Comment évolue la construction passive en Belgique ?
On compte une cinquantaine de projets labellisés et 1500 en cours de labellisation. Mais la majorité des projets passifs ne demande pas la labellisation.
Avant, il s'agissait de gens engagés, maintenant on voit les promoteurs s'apercevoir de l'intérêt qu'ils peuvent y trouver. De plus, on construit aujourd'hui des bâtiments tertiaires passifs au prix de bâtiments standard ou moins cher encore. Le cimentier Holcim construit actuellement son siège aux standards passifs, à Nivelles, pour un coût de construction de 1000 euros HT par m².
Pour les opérations de logements, c'est plus difficile. Néanmoins, la ville de Bruxelles construit actuellement 30 logements passifs, en conception - réalisation, pour près de 10% moins cher que la moyenne du prix de construction en Belgique, 1030 au lieu de 1200 euros HT/m².
Le coût de conception de ces projets n'est pas, lui, plus élevé ?
Non, si les architectes et bureaux d'études demandaient plus cher, les maîtres d'ouvrage nous enverraient au diable.
Et le coût des matériaux dits passifs ?
En passant de quelques illuminés sympathiques à un marché structuré, on a vu les prix des « matériaux passifs » changer. Aujourd'hui, on trouve du triple vitrage moins cher que du double. Mais ce n'est pas vrai pour les équipements. Pour une VMC double flux en maison individuelle, il faut compter entre 7000 et 12 000 euros.

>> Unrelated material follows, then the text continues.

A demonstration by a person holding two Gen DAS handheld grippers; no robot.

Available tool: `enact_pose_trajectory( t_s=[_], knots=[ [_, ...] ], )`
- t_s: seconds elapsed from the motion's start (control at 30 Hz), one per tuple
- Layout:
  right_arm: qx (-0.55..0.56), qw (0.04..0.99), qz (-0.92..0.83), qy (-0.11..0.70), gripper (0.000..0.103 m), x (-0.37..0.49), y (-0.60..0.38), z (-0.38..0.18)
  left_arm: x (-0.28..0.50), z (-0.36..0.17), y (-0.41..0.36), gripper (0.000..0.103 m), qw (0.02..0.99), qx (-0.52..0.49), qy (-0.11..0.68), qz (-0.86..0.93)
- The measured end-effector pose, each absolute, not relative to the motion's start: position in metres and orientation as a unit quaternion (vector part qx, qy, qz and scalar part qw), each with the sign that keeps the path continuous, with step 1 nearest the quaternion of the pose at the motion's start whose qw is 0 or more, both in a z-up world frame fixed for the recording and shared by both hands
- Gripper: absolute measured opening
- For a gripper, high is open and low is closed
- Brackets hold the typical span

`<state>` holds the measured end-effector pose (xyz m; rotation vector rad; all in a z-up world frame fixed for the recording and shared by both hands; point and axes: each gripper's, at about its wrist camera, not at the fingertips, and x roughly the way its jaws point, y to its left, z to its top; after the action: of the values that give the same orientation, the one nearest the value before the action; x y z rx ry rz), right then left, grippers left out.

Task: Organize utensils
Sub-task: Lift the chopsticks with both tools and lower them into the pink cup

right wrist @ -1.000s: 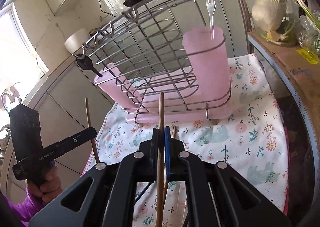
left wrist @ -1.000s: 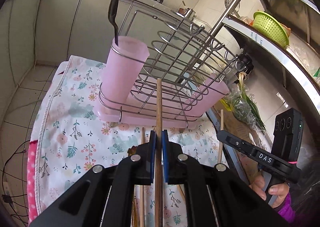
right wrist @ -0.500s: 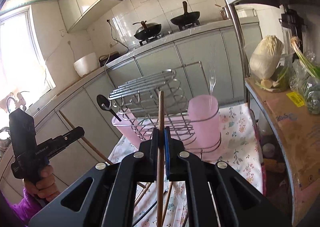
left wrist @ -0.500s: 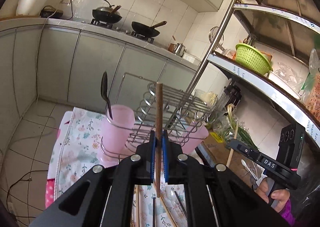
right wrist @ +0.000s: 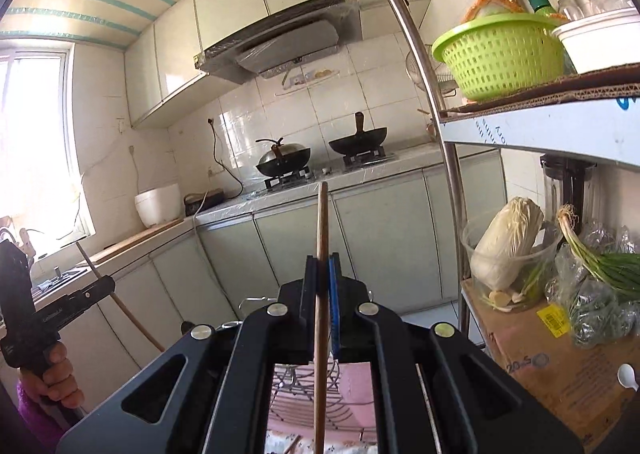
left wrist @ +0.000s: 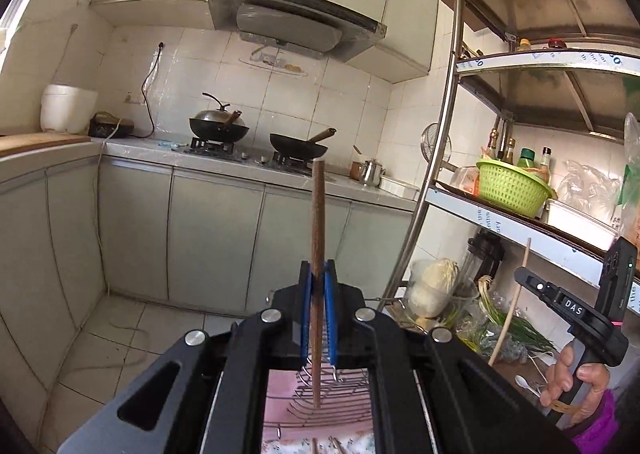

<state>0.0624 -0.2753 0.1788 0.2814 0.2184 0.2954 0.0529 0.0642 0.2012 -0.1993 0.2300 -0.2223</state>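
Note:
My left gripper (left wrist: 318, 274) is shut on a brown wooden chopstick (left wrist: 318, 214) that stands upright between the blue pads. My right gripper (right wrist: 325, 270) is shut on another wooden chopstick (right wrist: 322, 222), also upright. Both grippers are raised high and point at the far kitchen wall. The pink and wire utensil rack (left wrist: 332, 398) shows only partly below the left gripper, and below the right one (right wrist: 308, 386). The right gripper with its chopstick shows in the left wrist view (left wrist: 520, 278). The left gripper with its chopstick shows in the right wrist view (right wrist: 112, 286).
A metal shelf unit (left wrist: 440, 174) stands to the right with a green basket (left wrist: 510, 186), cabbage (right wrist: 504, 242) and green onions (right wrist: 600, 262). A cardboard box (right wrist: 560, 354) lies below. Counter, stove and two woks (left wrist: 296, 146) are at the back. A floral cloth (left wrist: 348, 446) lies under the rack.
Both grippers have risen and tilted upward with their chopsticks. The rack, in full view before, has dropped to the bottom edge of both views.

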Motion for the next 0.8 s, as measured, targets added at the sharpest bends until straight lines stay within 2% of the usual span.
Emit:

Que change, selon vous, pour le monde de la construction, l'émergence du passif ?
Je dirais qu'avec la construction de bâtiments passifs, on a arrêté de construire comme des croyants. Aujourd'hui, grâce à la combinaison du test à la porte soufflante et de la thermographie infrarouge, on vérifie notre travail.
Il y a d'autres labellisations ou certifications qui croissent aussi de façon exponentielle en Belgique ?
La certification anglo-saxonne Breeam connaît aussi un développement important.
Cela s'explique aussi du fait que le standard Breeam, le plus exigeant, se combine très bien avec une labellisation passive.
Pourquoi pas la certification américaine Leed ou française HQE ?
On voit des bâtiments certifiés Leed Platine, certification américaine la plus exigeante, qui sont des catastrophes énergétiques inouïes. Et la certification française HQE est, contrairement au Breeam qui ne fixe que des cibles, un système prescriptif . De plus, il y a l'implantation internationale de la certification anglo-saxonne Breeam qui joue en sa faveur. Vous pouvez parler Breeam avec un Australien ou un Japonais.
Vous êtes amené à travailler en France ?
Nous avons eu l'occasion de travailler avec Norpac, filiale de Bouygues. Ils étaient venus nous trouver pour les aider à répondre à un cahier des charges fixé par la région Nord-Pas-de-Calais pour la construction de 2500 logements sociaux aux normes BBC. Pour être sûr d'être sélectionnés, ils nous avaient demandé de concevoir des bâtiments passifs. Je trouve cela génial que Norpac s'intéresse au passif. Ils ont même réussi à proposer du passif au prix du BBC ! Malheureusement le maître d'ouvrage n'a pas voulu suivre en passif et a préféré rester sur du BBC. Il est très important, comme dans cet exemple, que l'initiative vienne du marché.